--- EXTRACTED INFORMATION ---

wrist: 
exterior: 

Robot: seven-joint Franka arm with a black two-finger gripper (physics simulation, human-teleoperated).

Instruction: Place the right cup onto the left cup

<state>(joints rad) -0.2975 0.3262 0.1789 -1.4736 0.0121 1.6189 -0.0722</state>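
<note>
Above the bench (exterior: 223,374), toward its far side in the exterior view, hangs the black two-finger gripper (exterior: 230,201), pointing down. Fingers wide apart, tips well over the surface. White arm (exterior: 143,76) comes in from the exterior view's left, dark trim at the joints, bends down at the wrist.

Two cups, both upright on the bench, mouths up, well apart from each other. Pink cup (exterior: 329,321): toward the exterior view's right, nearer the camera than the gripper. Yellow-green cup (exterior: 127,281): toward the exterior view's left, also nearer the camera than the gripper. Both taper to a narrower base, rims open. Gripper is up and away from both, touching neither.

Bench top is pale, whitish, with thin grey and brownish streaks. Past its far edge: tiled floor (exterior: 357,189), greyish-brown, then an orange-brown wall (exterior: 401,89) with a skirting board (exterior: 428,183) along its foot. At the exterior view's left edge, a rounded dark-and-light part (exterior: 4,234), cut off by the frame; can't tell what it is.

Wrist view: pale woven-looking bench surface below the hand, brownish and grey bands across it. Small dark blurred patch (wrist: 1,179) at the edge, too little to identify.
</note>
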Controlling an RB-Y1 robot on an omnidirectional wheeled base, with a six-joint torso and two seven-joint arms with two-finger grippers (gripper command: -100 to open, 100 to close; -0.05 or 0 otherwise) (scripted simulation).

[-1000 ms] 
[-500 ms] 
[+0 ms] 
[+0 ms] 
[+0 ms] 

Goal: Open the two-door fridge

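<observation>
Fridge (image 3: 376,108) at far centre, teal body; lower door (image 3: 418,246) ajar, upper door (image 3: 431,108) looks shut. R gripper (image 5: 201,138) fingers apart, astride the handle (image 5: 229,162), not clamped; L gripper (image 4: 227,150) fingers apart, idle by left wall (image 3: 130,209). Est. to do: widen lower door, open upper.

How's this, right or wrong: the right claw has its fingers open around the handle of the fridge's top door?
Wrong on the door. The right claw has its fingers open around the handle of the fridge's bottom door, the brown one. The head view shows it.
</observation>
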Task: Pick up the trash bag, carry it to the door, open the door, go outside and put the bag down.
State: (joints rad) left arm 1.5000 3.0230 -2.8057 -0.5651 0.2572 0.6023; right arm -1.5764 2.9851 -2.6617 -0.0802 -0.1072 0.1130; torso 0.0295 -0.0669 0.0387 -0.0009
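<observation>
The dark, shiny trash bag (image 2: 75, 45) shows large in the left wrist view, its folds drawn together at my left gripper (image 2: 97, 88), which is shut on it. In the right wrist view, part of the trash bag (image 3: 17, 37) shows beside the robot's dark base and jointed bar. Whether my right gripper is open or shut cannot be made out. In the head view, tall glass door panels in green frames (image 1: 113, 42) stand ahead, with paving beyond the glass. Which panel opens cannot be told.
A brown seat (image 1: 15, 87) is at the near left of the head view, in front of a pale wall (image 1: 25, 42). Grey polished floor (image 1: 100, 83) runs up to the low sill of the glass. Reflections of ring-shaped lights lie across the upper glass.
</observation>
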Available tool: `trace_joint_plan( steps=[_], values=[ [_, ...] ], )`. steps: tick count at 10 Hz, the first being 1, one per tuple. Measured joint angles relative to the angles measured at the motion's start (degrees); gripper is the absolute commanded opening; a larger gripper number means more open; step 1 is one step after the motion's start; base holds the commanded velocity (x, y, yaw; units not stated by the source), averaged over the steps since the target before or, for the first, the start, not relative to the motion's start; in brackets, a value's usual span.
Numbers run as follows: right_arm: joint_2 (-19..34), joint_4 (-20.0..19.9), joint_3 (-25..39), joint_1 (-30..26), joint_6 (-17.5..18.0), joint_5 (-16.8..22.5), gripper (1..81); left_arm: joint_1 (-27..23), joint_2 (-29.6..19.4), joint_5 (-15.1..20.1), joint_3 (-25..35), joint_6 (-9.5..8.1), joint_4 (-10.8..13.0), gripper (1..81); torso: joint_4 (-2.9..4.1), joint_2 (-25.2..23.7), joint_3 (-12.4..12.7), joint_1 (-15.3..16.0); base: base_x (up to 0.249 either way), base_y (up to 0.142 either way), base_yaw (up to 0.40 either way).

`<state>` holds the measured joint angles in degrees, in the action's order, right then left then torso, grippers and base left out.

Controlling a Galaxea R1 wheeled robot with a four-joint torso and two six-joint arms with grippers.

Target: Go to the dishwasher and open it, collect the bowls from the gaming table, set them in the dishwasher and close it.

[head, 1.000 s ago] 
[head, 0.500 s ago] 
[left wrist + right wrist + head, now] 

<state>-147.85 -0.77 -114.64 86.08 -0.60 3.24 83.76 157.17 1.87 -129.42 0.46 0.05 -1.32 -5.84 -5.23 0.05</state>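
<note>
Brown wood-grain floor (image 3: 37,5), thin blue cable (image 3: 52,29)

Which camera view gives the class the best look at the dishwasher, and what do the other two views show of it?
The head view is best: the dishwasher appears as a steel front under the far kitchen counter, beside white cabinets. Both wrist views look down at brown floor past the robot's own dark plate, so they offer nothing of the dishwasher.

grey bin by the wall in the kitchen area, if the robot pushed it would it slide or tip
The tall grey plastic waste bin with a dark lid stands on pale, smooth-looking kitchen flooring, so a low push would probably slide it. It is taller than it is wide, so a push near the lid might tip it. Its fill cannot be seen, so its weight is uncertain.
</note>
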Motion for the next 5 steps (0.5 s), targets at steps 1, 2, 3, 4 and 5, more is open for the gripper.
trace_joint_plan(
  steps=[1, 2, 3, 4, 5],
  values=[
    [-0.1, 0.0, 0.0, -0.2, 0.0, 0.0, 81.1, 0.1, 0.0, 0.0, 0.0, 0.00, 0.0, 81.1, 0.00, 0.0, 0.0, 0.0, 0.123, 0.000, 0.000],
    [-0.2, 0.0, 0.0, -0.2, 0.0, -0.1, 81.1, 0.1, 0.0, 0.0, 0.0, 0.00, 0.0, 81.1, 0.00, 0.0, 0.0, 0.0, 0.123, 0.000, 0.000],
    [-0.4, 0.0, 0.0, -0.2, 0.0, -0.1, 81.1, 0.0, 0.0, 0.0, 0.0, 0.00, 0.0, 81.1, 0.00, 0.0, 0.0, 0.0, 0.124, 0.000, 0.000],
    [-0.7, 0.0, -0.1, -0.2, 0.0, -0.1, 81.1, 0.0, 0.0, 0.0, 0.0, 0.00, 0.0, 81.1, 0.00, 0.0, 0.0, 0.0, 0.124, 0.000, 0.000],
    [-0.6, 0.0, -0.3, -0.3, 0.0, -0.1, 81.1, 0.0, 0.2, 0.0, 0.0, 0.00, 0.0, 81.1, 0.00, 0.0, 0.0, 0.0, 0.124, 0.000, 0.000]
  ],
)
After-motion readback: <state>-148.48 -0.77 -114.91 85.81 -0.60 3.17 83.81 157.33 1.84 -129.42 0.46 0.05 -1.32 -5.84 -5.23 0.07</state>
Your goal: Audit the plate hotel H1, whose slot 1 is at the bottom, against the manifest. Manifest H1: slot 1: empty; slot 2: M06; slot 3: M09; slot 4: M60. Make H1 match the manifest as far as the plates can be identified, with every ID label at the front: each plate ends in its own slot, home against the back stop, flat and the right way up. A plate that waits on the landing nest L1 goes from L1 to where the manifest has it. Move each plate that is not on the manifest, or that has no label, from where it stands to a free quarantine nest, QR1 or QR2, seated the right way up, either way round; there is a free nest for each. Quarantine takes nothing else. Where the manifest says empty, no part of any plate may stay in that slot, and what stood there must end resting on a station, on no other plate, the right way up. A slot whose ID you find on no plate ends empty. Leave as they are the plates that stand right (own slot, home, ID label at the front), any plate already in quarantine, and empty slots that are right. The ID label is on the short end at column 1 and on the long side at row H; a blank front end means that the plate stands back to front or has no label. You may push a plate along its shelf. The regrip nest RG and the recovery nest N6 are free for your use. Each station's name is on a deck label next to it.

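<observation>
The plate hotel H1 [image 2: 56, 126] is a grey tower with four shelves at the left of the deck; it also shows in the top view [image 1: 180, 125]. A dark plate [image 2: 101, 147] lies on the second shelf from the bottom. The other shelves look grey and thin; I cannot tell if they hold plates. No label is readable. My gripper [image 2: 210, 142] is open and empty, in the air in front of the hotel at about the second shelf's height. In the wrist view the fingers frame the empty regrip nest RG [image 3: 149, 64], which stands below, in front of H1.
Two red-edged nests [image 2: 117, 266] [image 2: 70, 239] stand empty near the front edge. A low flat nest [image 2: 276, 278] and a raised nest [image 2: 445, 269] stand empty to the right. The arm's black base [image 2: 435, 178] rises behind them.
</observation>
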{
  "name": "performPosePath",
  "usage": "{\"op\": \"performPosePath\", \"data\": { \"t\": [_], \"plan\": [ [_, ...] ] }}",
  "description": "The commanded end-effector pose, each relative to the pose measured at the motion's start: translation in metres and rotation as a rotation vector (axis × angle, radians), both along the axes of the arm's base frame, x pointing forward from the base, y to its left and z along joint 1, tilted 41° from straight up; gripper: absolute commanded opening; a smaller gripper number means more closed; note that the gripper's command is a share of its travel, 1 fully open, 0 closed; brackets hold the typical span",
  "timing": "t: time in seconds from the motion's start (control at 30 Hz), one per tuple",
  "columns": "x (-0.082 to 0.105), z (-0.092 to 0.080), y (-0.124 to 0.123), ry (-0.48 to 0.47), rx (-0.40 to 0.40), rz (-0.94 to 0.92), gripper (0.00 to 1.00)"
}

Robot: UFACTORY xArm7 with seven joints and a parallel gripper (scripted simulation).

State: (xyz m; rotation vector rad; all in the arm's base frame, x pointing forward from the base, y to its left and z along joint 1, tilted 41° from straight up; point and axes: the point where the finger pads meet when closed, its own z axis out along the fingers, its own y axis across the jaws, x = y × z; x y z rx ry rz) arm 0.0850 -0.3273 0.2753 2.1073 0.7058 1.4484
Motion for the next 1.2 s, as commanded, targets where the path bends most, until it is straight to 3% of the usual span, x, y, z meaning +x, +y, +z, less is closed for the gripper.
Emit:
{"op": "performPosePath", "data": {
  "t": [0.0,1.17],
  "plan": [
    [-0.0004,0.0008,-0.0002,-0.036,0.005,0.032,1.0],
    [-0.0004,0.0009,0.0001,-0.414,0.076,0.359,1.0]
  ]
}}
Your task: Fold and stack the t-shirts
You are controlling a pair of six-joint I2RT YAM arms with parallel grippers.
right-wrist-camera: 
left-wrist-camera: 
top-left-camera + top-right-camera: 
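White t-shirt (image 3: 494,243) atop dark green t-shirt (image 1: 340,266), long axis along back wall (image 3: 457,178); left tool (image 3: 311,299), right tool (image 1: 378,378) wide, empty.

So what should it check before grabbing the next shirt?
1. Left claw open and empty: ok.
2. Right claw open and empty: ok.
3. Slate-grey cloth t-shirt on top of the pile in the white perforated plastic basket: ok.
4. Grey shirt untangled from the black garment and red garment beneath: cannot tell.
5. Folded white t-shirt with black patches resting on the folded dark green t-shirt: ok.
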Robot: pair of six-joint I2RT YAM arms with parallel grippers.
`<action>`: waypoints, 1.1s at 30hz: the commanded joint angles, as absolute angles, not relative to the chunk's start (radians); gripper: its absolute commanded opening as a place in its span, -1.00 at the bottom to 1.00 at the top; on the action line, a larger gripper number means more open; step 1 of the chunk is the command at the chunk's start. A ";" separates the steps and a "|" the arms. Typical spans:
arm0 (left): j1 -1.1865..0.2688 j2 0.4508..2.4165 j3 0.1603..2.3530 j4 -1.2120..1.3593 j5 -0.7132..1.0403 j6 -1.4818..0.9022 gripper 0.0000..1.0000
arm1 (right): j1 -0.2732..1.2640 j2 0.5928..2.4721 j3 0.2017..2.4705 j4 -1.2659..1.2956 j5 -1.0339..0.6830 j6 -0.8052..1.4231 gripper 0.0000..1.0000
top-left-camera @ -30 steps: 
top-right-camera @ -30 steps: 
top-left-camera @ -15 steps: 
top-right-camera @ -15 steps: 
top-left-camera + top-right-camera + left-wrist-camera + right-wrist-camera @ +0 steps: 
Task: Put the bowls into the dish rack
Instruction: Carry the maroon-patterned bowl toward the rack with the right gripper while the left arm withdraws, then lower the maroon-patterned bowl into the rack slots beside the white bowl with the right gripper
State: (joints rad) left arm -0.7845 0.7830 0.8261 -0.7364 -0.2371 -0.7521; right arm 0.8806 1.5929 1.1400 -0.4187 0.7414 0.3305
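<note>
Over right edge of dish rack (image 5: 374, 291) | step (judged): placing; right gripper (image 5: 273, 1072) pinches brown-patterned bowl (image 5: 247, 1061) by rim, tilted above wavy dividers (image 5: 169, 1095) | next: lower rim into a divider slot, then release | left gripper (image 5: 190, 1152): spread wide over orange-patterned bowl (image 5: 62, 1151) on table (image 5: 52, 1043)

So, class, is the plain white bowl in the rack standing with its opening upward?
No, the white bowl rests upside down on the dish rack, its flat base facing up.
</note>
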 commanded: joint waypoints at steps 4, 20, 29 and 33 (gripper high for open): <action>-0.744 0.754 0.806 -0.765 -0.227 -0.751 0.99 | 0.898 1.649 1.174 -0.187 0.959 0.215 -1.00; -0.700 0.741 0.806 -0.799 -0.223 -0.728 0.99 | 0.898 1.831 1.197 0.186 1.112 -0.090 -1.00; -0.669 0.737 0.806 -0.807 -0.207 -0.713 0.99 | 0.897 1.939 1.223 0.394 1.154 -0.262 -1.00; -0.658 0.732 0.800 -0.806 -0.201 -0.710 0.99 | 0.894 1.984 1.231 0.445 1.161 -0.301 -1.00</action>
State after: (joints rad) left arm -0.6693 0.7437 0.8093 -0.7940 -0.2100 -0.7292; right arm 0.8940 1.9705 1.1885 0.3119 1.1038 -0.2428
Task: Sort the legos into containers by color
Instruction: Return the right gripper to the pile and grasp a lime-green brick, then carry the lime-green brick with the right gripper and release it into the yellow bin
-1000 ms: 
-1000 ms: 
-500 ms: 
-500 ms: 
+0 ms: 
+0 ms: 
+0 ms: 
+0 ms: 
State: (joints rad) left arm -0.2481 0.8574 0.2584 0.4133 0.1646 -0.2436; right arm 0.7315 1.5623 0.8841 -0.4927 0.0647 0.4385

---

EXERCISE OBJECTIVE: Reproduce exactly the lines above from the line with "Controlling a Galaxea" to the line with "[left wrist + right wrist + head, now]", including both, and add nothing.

OUTPUT OF THE TASK:
Controlling a Galaxea R1 wheeled robot with a four-joint torso and two six-joint arms with grippers.

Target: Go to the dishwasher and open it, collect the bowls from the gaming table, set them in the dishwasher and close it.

[head, 1.000 s ago] 
[head, 0.500 s ago] 
[left wrist + right wrist + head, now] 

This concludes the exercise.